Moradora de São Paulo, a profissional de marketing Glenda Cardoso, 39 anos, conhece bem os desafios e os danos causados pela obesidade. Estudante de nutrição, ela perdeu 100 kg nos últimos três anos depois de uma cirurgia bariátrica. Ela conta que foi uma criança magra, mas ao longo dos anos, depois de adulta, começou a ganhar peso. O máximo que ela chegou foi aos 174kg.

“Nessa época, procurei um endocrinologista, que me receitou medicamentos. Perdi bastante peso, em um mês foram 15kg. Mas em seguida sofri um baque emocional e comecei a ganhar peso. E todas as vezes que eu tive algum baque emocional, ganhei peso”, relata.

Glenda descobriu em um teste genético que ela tem o gene da obesidade, ou seja, uma predisposição ao ganho de peso.

Isso descortinou muitas coisas para mim. Quando tenho episódios emocionais, eu tenho essa tendência a ganhar peso. Com o passar dos anos, eu comecei a não conseguir emagrecer, mesmo tentando dietas, orientação profissional e medicamentos. Mesmo com atividade física, eu tinha uma perda inicial, mas depois engordava mais do que tinha perdido.

(Glenda Cardoso, 39 anos)


“Com esse aumento de peso vieram também algumas comorbidades, como esteatose hepática [gordura no fígado], apneia do sono nível três e várias outras questões. Com o passar do tempo, foi ficando mais difícil, pois desenvolvi resistência a insulina. E chegou uma fase que por conta da hérnia de disco eu parei de andar”, lembra.

Glenda relata episódios frequentes de dor. “Eu não conseguia ficar em pé, não conseguia sustentar meu peso sobre as minhas pernas. A dor era terrível, precisava tomar injeção de três em três dias para suportar”, conta.

‘Obesidade é uma doença’

O ponto de virada na vida de Glenda foi durante a pandemia da Covid-19. “Eu entrei em desespero quando vi a entrevista de um médico intensivista que estava trabalhando em Caraguatatuba, que falou que estava tendo que escolher entre uma pessoa com obesidade e três pessoas que não tivessem obesidade. Isso foi muito chocante, e eu tive certeza que se pegasse Covid eu morreria. Nesse meio tempo, comecei a procurar profissionais para a cirurgia bariátrica”, detalha.

A profissional de marketing diz que, no começo, não achava que a cirurgia fosse para ela. “Eu estava com 174 kg e achava que a bariátrica não era para mim. Mas, por fim, decidi fazer o procedimento, mesmo com os riscos que envolva. Meu IMC na época era 58. Para mim, todas as fases foram difíceis, mas o que me levou a tomar a decisão foi o medo de morrer, de ficar sem andar, de perder a minha mobilidade”, conta.

Glenda relata que precisava contar com o apoio da filha, na época com 10 anos, e do marido para tarefas simples do dia a dia. “Eu tinha medo de não conseguir acompanhar a minha filha, de não vê-la crescer. Eu era uma mulher de 36 anos inválida, dependia da minha filha para tudo, para beber água eu precisava dela, para ir ao médico eu precisava que meu marido me levasse.

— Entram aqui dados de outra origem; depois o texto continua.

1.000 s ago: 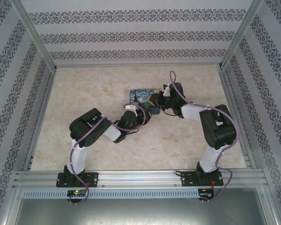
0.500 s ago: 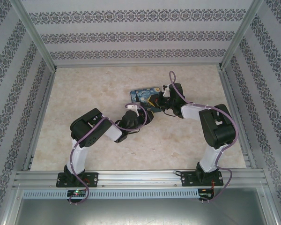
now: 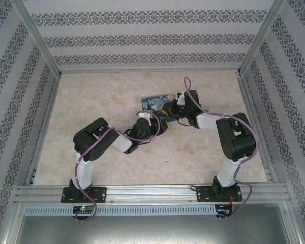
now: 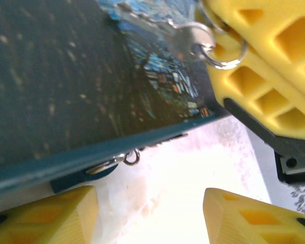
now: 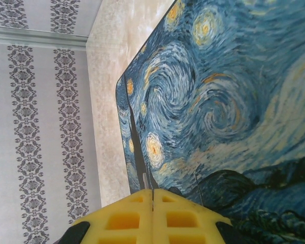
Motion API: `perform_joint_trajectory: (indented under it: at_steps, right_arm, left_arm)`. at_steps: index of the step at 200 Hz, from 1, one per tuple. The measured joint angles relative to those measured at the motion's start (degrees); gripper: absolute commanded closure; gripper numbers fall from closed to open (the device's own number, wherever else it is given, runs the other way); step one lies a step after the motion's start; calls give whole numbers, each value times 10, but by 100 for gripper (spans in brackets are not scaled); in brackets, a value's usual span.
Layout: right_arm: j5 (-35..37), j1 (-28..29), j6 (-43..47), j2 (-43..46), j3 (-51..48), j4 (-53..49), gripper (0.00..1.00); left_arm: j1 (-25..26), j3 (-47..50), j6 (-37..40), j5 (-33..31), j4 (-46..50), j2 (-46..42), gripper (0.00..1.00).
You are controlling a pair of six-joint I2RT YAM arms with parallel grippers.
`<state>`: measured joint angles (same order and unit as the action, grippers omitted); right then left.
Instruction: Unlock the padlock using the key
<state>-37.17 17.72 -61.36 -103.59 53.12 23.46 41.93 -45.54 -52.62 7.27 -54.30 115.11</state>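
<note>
The padlock [image 4: 84, 175] hangs at the near edge of the tin [image 4: 51, 91], unopened as far as I can judge, just ahead of my spread left pincer [image 4: 150, 213]; the key [image 4: 183, 36] lies on top of the tin, not yet inserted; my right pincer [image 5: 152, 198] is pressed together.

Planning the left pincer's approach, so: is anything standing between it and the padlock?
Nothing visible. In the left wrist view the left pincer is open, and bare table lies between its fingers and the padlock, which sits tucked at the near edge of the painted tin, partly under it.
</note>
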Motion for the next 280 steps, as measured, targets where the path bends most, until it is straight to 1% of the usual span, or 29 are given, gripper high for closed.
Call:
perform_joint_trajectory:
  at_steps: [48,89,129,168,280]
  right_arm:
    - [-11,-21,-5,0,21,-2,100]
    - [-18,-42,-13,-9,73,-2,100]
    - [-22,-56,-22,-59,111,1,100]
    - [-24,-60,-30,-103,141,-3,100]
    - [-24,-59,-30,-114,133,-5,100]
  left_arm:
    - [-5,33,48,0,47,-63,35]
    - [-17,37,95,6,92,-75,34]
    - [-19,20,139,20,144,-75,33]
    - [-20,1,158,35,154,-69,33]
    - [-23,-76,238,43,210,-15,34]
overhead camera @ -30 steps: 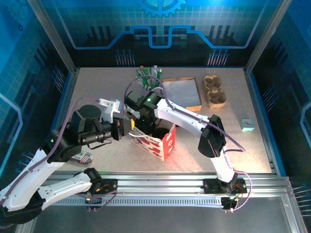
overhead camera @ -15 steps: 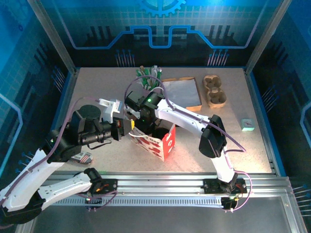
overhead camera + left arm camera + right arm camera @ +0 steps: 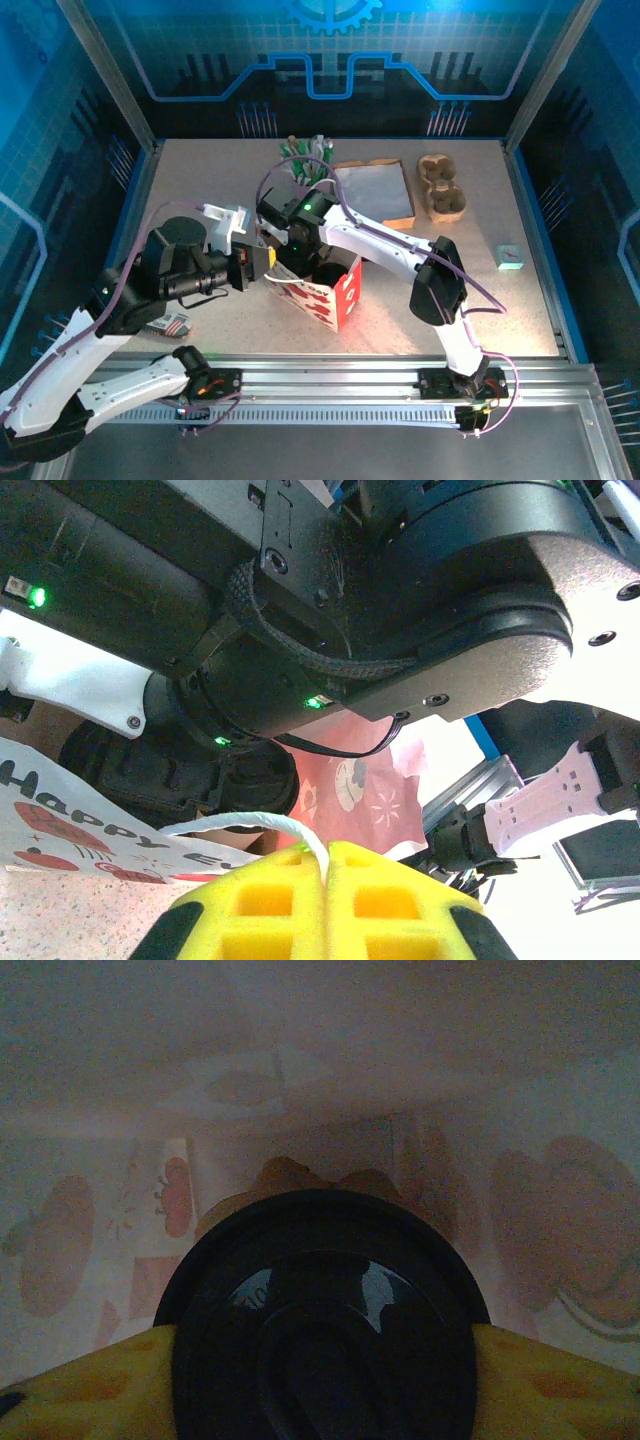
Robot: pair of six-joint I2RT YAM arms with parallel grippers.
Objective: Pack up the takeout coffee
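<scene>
- The beige speckled table top (image 3: 480, 300) carried everything, and both arms reached toward its middle.
- The left arm (image 3: 150, 285) lay low over the left part of the table, with its wrist turned to the right toward the bag.
- The right arm (image 3: 390, 255) stretched from its base to the left and bent down into the open mouth of the bag.
- The red and white paper gift bag with printed pictures (image 3: 325, 290) stood upright between the two arms, near the front middle of the table.
- The flat grey tray with an orange-brown rim (image 3: 375, 195) lay behind the bag, apart from it.
- The brown cardboard cup carrier (image 3: 442, 188) lay just beside the tray, on its right.
- The takeout coffee cup with a round black plastic lid (image 3: 320, 1260) was inside the bag; from the right wrist I saw its lid from above, with the printed bag wall behind it.
- The right gripper (image 3: 320, 1380) had one yellow pad (image 3: 90, 1385) on each side of the lid, touching it, so I read it as clamped on the cup.
- The bundle of green and white sticks (image 3: 305, 155) stood at the back, to the left of the tray.
- The left gripper (image 3: 325, 880) had its yellow fingers pressed together on the thin white cord handle (image 3: 250, 825) of the bag.
- The small teal box (image 3: 510, 258) lay alone near the right edge.
</scene>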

Para tudo, eu precisava de auxílio”, lembra.

Para ela, entender que a obesidade é multifatorial foi um passo importante. “A pessoa com obesidade não tem culpa de ter obesidade. Ela vive em um ambiente obesogênico e tem uma predisposição genética, e isso vira um prato cheio para o desenvolvimento de doenças e de outras comorbidades."

Glenda reforça: “a obesidade não é culpa de ninguém”. “As pessoas precisam entender que a pessoa não escolhe ter obesidade. Ninguém escolheria ter obesidade, porque ela não vem sozinha, ela vem com um monte de doença junto. O que eu acho que precisa hoje é uma conscientização desde pequenininho, com as crianças entendendo isso, sem crucificar a pessoa com obesidade”, defende.